◆ Prompt ◆
The material below should be copied line for line, please, with pictures omitted.

◆ Information shown ◆

===

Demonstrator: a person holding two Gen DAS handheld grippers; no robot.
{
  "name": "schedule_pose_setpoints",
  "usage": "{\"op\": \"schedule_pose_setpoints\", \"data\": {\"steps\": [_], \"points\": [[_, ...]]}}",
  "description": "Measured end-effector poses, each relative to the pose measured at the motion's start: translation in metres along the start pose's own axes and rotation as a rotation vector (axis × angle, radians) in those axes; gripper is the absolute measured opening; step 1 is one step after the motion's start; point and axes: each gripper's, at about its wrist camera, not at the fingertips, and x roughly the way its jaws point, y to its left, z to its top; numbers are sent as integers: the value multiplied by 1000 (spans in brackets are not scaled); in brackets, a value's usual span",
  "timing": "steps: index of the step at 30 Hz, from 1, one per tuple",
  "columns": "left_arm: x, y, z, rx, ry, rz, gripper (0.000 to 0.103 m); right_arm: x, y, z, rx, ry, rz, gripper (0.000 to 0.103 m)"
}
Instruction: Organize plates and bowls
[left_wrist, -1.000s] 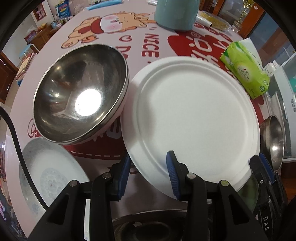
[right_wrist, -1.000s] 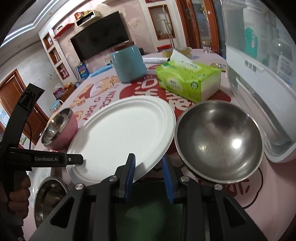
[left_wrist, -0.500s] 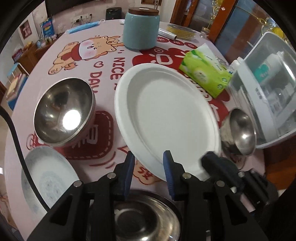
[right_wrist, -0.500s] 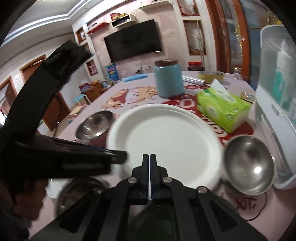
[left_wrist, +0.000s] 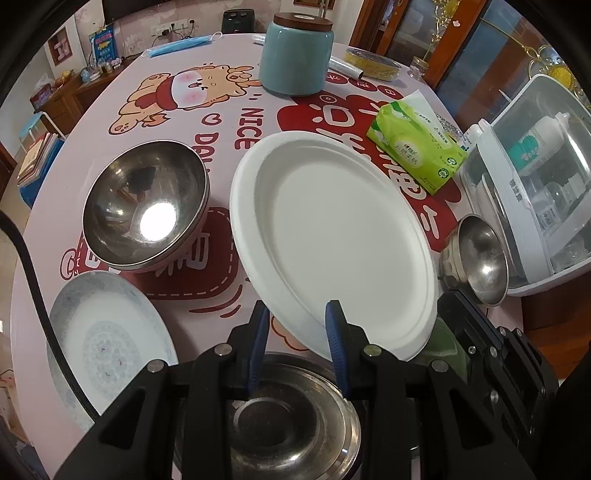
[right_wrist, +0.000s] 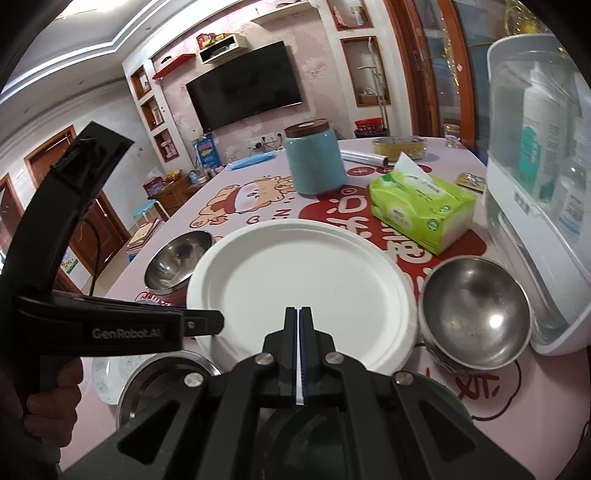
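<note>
A white paper plate is held tilted above the table. My right gripper is shut on its near rim. My left gripper is open, its jaws on either side of the plate's near-left rim, not pinching it. A large steel bowl stands to the left. A smaller steel bowl stands to the right. A steel plate lies under the grippers. A patterned white plate lies at the near left. A dark green plate lies under my right gripper.
A green tissue pack, a teal jar and a white appliance with a clear lid stand behind and right. A black cable runs along the left.
My right gripper closed on the plate's rim and lifted the plate off the table. My left gripper narrowed but stays open around the rim. Both views pulled up and back.
</note>
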Motion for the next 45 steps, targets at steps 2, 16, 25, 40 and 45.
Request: {"op": "schedule_pose_setpoints", "data": {"steps": [2, 16, 25, 40, 45], "points": [[0, 0, 0, -2, 2, 1, 30, 2, -4, 0, 9, 9, -10, 1], [3, 7, 2, -14, 28, -3, 28, 17, -45, -8, 171, 104, -115, 50], [6, 15, 2, 3, 26, -31, 27, 40, -62, -16, 214, 180, -81, 57], [14, 13, 8, 129, -8, -65, 27, 48, -57, -17, 157, 181, -30, 78], [17, 14, 11, 145, -10, -77, 27, 49, -56, -16, 161, 172, -30, 80]]}}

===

◆ Your response ◆
Demonstrator: a person holding two Gen DAS handheld grippers; no robot.
{
  "name": "schedule_pose_setpoints",
  "usage": "{\"op\": \"schedule_pose_setpoints\", \"data\": {\"steps\": [_], \"points\": [[_, ...]]}}",
  "description": "Measured end-effector poses, each relative to the pose measured at the motion's start: translation in metres along the start pose's own axes and rotation as a rotation vector (axis × angle, radians) in those axes; gripper is the absolute measured opening; step 1 is one step after the motion's start; point and axes: each gripper's, at about its wrist camera, not at the fingertips, and x roughly the way its jaws point, y to its left, z to its top; numbers are sent as integers: the value multiplied by 1000 (spans in brackets are not scaled); in brackets, a value's usual span",
  "timing": "steps: index of the step at 30 Hz, from 1, one per tuple",
  "columns": "left_arm: x, y, z, rx, ry, rz, gripper (0.000 to 0.103 m); right_arm: x, y, z, rx, ry, rz, gripper (0.000 to 0.103 m)"
}
Instruction: Organize plates and bowls
[left_wrist, -1.000s] 
[right_wrist, -1.000s] 
[left_wrist, -0.500s] 
[right_wrist, -0.500s] 
[left_wrist, +0.000s] 
[right_wrist, +0.000s] 
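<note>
A white paper plate is held tilted above the table. My right gripper is shut on its near rim. My left gripper is open, its jaws on either side of the plate's near-left rim, not pinching it. A large steel bowl stands to the left. A smaller steel bowl stands to the right. A steel plate lies under the grippers. A patterned white plate lies at the near left. A dark green plate lies under my right gripper.
A green tissue pack, a teal jar and a white appliance with a clear lid stand behind and right. A black cable runs along the left.
My right gripper closed on the plate's rim and lifted the plate off the table. My left gripper narrowed but stays open around the rim. Both views pulled up and back.
</note>
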Motion for the next 45 steps, targets at steps 2, 16, 25, 40 and 45.
Request: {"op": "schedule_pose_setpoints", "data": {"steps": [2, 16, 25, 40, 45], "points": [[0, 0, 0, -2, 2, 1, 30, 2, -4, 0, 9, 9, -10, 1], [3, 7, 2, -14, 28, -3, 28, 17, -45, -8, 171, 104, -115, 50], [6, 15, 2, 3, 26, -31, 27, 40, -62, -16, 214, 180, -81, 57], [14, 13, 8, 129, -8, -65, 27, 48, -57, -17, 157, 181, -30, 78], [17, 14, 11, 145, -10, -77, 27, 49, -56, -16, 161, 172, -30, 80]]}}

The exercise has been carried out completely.